Experience Required: Introductory
Appropriate for students with limited/no experience in subject
Duration
4 Weeks
Location
Boston, MA
Format
In-person
Cohort Size
Undisclosed
Year Established
Undisclosed
Category
Art
Important Dates
Rolling
Program Cost
Tuition
$3,800
The Visual Arts Summer Institute at Boston University's College of Fine Arts is a four-week intensive program for high school students ages 15–18, running June 29–July 24, 2026, on BU's Charles River Campus. The curriculum is modeled directly on the foundation year courses taken by all BU School of Visual Arts undergraduates — students are not visiting a simplified version of the program, but working through the same foundational sequence in the same professional studios. Each student is assigned their own painting studio in the undergraduate facilities for the full four weeks.

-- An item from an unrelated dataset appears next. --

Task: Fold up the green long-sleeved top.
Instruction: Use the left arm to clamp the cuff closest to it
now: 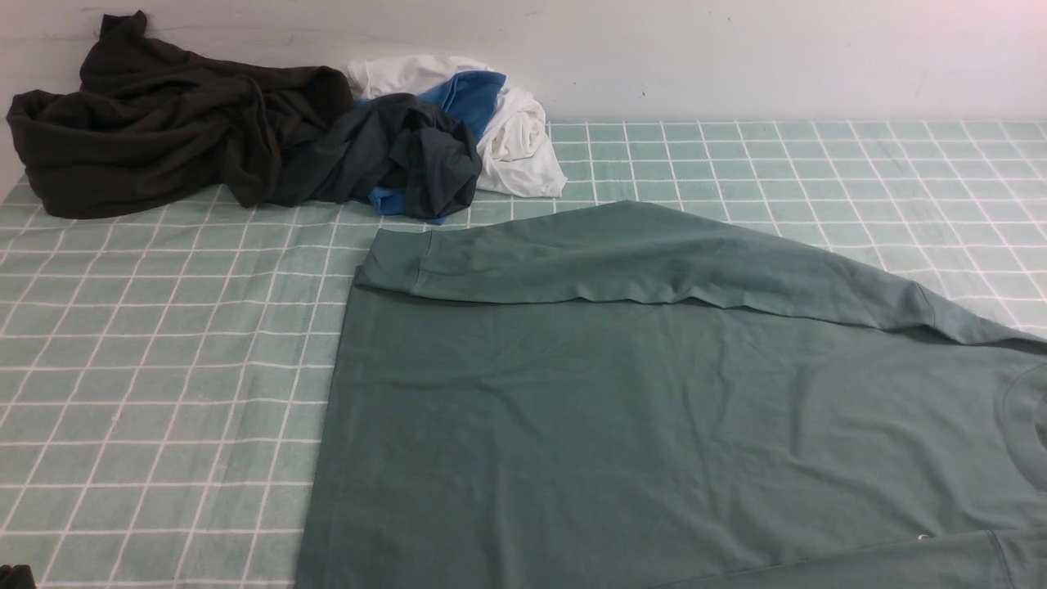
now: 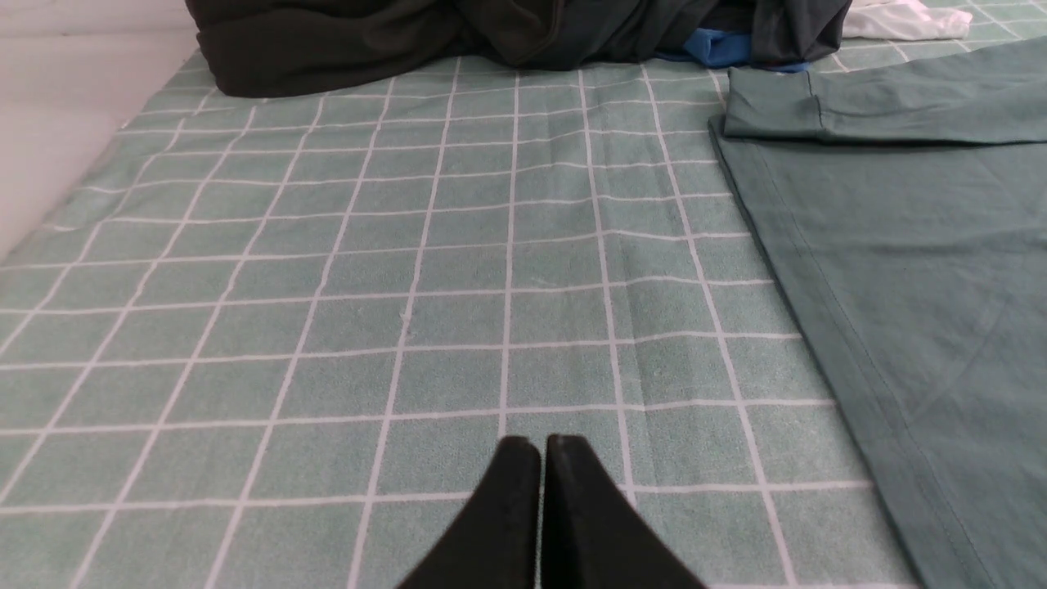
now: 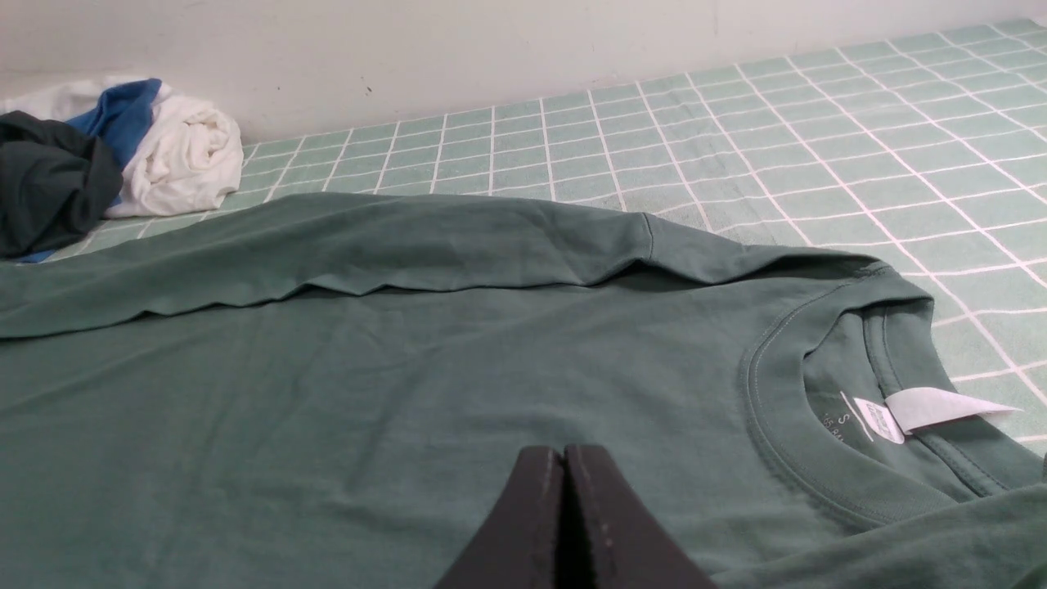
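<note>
One garment matters here: the green long-sleeved top (image 1: 654, 409), spread flat over the middle and right of the checked cloth (image 1: 164, 368) in the front view, with its hem to the left and its neck off to the right. Its far sleeve (image 1: 654, 254) lies folded in along the body, the cuff (image 1: 394, 260) near the far hem corner. A dark heap (image 1: 147, 123) and some white-and-blue cloth (image 1: 515, 139) sit well apart at the back.

In the left wrist view, the left gripper (image 2: 541, 448) has its fingers pressed together, holding nothing, over bare cloth just beside the hem (image 2: 818, 311).

In the right wrist view, the right gripper (image 3: 563, 456) is likewise closed and empty above the chest, near the collar (image 3: 785, 425) and its white label (image 3: 941, 406).

The next fold likely carries the hem toward the collar. To do it well, both jaws should part first, pinch only the top's edge — not the cloth beneath — and lift evenly so the folded sleeve does not slide out.
</note>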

The 2026 program is commuter-only. Housing was available in prior years but has been discontinued for 2026; students must be able to commute to campus Monday through Friday independently. The program runs 9am to 5pm daily with three hours of additional optional open studio time each evening.
The curriculum covers four core disciplines simultaneously across the four weeks. Drawing is the central component, with a minimum of 12 hours per week dedicated to observation-based drawing including drawing from live models — the primary source notes explicitly that the model will be nude for most sessions, and students must be comfortable with this to participate. Painting works through oil paint technique across still lifes, landscapes, portraits, and the figure. Sculpture works in three dimensions with materials that vary by year and have included clay, cardboard, wire, and found objects. Printmaking introduces relief prints and monotypes using the School of Visual Arts' professional printmaking facility. Art Conversations sessions gather the full VASI community to discuss contemporary art issues, portfolio development, and the college admissions process. Special Workshops each year introduce additional media — past workshops have included photography, graphic design, and community-based arts projects. The program concludes with a professionally installed exhibition of student work in BU's Gallery 5, open to the public, with a reception for friends and family, and individual studio critiques from VASI faculty, staff, and guest critics.
Tuition for 2026 is $3,900, with students responsible for approximately $300 in personal art supplies (a supply list is provided before the start of the program). Students also pay an $80 non-refundable application fee and a $300 deposit upon acceptance. Upon successful completion, students earn 3 transferable college credits — BU notes that a single BU credit costs approximately $2,083 at the undergraduate rate, making the program a significant value relative to what those credits would cost through regular enrollment. A limited number of need-based scholarships exist through the Naomi Rabb Winston Scholarship in Two-Dimensional Art (up to $10,000 for students ages 16–22 for supplementary art education programs like VASI), and past participants have also sourced scholarships through school districts, local arts councils, and chambers of commerce.
The application requires a portfolio submission, an essay, and a teacher recommendation. Admissions are rolling.
For a student seriously pursuing visual arts — particularly painting, drawing, or printmaking — VASI offers something genuinely difficult to replicate: four weeks in undergraduate studio facilities, with an undergraduate-equivalent curriculum, earning real college credits, working alongside BU faculty who teach this material to degree-seeking students year-round. The commuter-only structure in 2026 limits the practical audience to the Greater Boston area, but for a student who can get there, the program's depth and institutional access are exceptional.
BU's School of Visual Arts is housed in the same College of Fine Arts building as the BU Schools of Music and Theatre — giving VASI students daily proximity to one of the few American universities where visual arts, music conservatory training, and professional theatre programs share a single integrated college, with cross-disciplinary conversations built into the institution's structure from the ground up.